Nearly two years ago, upon the suggestion of a managing editor's rejection letter of my a non-fiction manuscript, I decided to write a fiction novel.
I started in with confidence that matched my excitement. Sure, why not write a novel? I can do that!
Then I started writing.
And I started reading other's novels more.
And I wrote less.
And I doubted more.
And wrote even less,
until I stopped writing,
and only doubted.
It was a miserable time. I so wanted to write. I had a great idea--or at least had a great idea, until I looked at my idea through the lenses of doubt.
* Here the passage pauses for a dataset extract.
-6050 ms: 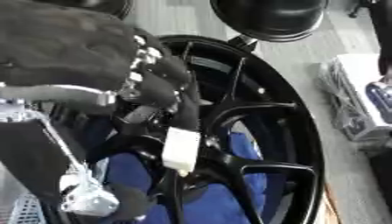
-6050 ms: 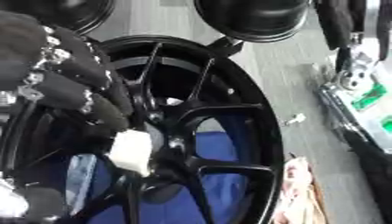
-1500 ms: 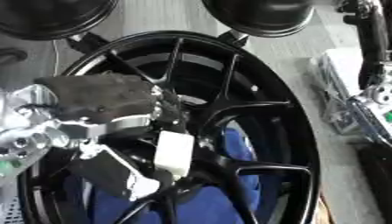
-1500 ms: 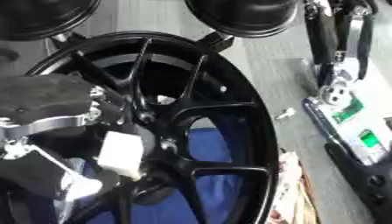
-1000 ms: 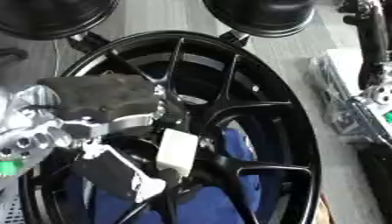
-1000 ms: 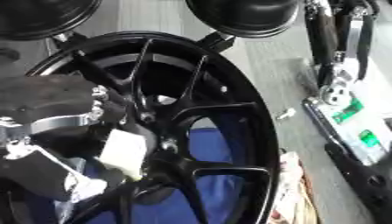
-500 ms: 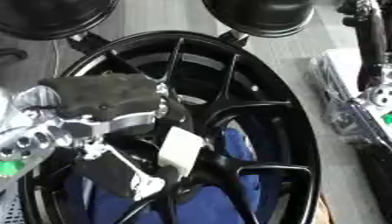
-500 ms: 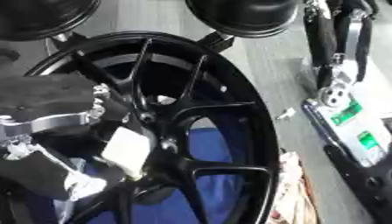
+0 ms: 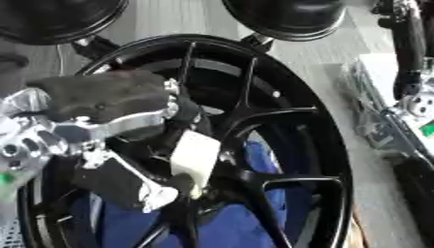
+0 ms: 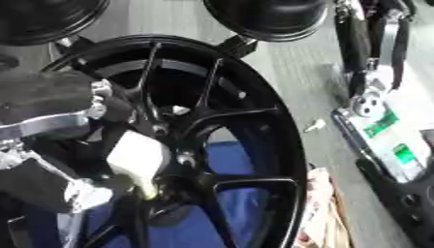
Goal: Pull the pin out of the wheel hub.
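My left hand (image 9: 101, 104) comes in from the left and sits over the middle of the wheel (image 9: 318, 145), black glove on top, silver metal parts below it. Just below and right of the hand is a cream block-shaped piece, the pin (image 9: 195, 157), tilted, its lower end down at the hub (image 10: 182, 160) where the spokes meet. The hand's fingers are blurred and partly hidden behind the glove and the metal parts, so I cannot tell if they are curled on the pin or straight. A silver and black part of the hand reaches down-left of the pin, ending near its lower end.

The wheel is black, thin spokes fanning out from the hub, rim running well out to the right of my hand. Through the spokes below the hand I see blue cloth (image 9: 254, 218). Small pale spot on a spoke right of the hand, near the hub, cannot make it out.

Above the hand, past the wheel's top edge, two round black things: one at top left (image 9: 51, 19), one at top middle (image 10: 267, 17), the second touching or just beside the rim by a short black stem.

Far right of my hand, off the wheel, a white and green box-like thing (image 10: 386, 138) lies on the grey floor (image 10: 297, 92) with black gear above it. A small pale bit (image 10: 315, 125) lies on the floor between wheel and box. My right hand does not show.
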Robot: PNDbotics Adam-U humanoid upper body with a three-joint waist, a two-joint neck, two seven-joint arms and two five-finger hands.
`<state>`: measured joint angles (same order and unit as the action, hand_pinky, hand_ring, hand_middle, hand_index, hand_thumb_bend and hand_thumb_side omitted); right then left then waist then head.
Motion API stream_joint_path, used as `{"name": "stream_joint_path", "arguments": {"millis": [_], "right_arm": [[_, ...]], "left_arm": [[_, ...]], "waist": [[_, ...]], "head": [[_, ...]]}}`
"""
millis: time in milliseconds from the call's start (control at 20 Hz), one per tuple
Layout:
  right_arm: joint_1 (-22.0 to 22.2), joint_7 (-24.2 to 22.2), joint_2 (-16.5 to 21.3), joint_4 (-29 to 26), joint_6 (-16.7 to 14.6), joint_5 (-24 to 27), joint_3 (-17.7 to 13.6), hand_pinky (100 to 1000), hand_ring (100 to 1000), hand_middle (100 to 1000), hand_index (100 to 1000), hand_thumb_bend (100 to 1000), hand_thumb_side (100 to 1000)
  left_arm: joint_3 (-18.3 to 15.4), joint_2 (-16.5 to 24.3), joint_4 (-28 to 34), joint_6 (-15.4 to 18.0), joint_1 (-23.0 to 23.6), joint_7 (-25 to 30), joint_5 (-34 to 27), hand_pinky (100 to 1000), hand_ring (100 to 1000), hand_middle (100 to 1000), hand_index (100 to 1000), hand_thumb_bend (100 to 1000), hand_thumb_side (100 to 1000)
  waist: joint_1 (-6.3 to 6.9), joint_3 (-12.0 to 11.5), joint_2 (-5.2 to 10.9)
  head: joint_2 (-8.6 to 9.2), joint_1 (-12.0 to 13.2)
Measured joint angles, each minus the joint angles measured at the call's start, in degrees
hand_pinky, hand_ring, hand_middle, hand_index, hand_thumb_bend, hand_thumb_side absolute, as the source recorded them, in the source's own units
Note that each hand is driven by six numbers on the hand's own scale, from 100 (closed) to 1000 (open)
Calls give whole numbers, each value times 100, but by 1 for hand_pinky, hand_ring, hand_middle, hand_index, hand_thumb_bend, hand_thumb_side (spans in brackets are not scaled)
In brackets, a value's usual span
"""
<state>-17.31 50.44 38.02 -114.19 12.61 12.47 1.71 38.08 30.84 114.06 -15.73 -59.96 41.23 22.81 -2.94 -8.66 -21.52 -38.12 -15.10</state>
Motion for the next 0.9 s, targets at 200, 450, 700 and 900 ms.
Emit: {"name": "stream_joint_path", "arguments": {"millis": [200, 450, 700, 900], "right_arm": [[5, 0, 0, 0, 0, -23, -29, 672, 653, 551, 673, 100, 668], [18, 1, 0, 0, -1, -37, -36, 672, 653, 551, 673, 100, 668], [18, 13, 0, 0, -13, -78, -61, 672, 653, 551, 672, 100, 667], [20, 25, 0, 0, -21, -102, -70, 672, 652, 551, 672, 100, 663]], "left_arm": [[-181, 74, 2, 131, 10, -190, -123, 743, 497, 365, 487, 100, 146], [-631, 320, 1, 302, 121, -590, -366, 749, 488, 356, 484, 100, 147], [-1210, 656, 1, 286, 339, -1090, -805, 753, 481, 349, 482, 100, 149], [-1741, 940, 1, 244, 577, -1600, -1130, 753, 474, 345, 481, 100, 143]], "waist": [[-1, -12, 17], [-2, -44, 30], [-9, -98, 31], [-39, -142, 32]], "head": [[0, -34], [2, -81], [2, -128], [2, -164]]}}
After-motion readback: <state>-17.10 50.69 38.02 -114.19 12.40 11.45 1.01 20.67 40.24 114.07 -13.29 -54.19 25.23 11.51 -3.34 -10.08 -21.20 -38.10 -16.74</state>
Why did I think I could write? Why did I think I could write? Was I arrogant to think I had something to share? And if I did, there was no way I had the talent to write what I felt in my heart, and saw in my mind.
It was stifling.
Then my husband helped me realize that ONLY thing stopping me from writing my book was ME, and that I needed to ignore the doubts, lean on his faith in me, and write.
And I did.
And when the shadows of doubt came (and they did, many times) I shut them down with my fingers on the keyboard--and wrote.
And as I did this, the ideas came, the creativity came, and my confidence came.
And I finished my novel.
Self-doubt is a writer's worst enemy. Here are a few steps I used to keep the doubts at bay:
- I stopped comparing my writing to others.
- I prayed before I wrote--every time--and trust that the One who gave me this gift would enhance it.
- I educated myself in technique and skill.
- I loved my story, and didn't let the imperfections get in the way of that.
- I had a solid group of critiquers, both readers and authors, whom I trusted and knew would help me make it better.
- I wrote for me. When I let go of the pressure of writing someone everyone would love, or deem a literary masterpiece, and just wrote what I loved in the best way possible, the joy came and the doubts left.
I finished my book. It's not a literary masterpiece, but it is mine, and I love it.
So, when the self-doubts hit you, in writing, or in any other aspect of your life, kick those life-sucking doubts to the curb and keep living--and writing.